Task to carry out
Look through the material and copy each line holding "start".

Dataset content
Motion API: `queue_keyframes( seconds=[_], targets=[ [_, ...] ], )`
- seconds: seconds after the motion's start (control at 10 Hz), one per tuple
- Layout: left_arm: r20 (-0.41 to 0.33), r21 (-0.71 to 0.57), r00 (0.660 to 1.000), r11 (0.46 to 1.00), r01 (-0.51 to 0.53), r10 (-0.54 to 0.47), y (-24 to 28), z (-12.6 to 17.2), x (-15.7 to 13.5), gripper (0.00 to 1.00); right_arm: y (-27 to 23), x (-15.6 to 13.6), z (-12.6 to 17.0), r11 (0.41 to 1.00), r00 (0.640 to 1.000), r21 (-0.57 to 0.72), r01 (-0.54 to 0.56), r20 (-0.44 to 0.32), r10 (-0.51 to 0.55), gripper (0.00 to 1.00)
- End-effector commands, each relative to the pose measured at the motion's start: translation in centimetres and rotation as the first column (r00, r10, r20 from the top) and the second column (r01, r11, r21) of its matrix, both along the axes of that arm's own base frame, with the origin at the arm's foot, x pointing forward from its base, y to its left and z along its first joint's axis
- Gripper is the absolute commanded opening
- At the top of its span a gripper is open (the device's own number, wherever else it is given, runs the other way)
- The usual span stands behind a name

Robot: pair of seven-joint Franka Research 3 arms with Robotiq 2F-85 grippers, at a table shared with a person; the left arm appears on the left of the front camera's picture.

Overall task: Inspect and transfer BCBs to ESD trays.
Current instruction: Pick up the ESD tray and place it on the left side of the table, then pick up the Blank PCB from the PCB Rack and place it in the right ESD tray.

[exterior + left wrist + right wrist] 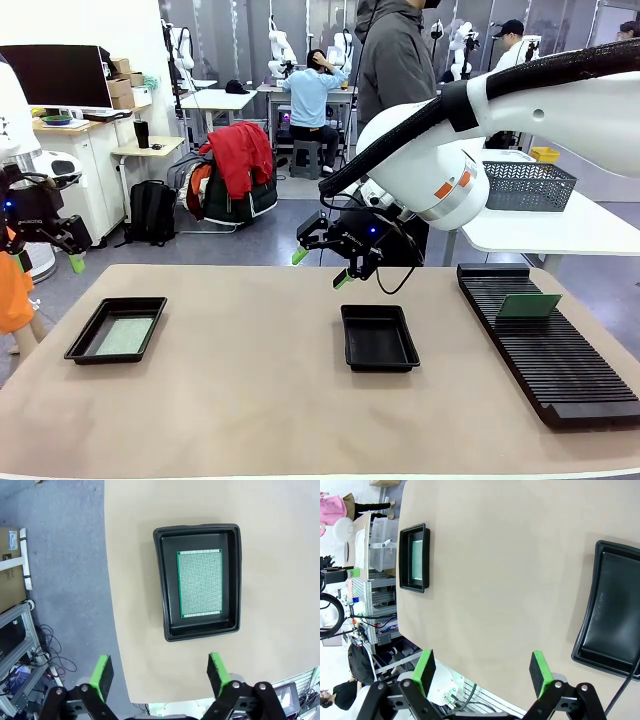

Exercise result
- seconds: seconds after the motion's start (control at 10 Hz), one per tuple
- End-effector commands, each relative to the pose measured at the motion's start: translation in centimetres and rotation as the first column (r00, r10, r20 from the top) and the second column (r01, r11, r21) of its matrix, both along the axes of that arm's own base frame, with the origin at the arm's foot, x pointing forward from its base, y to its left and z along its first joint's axis

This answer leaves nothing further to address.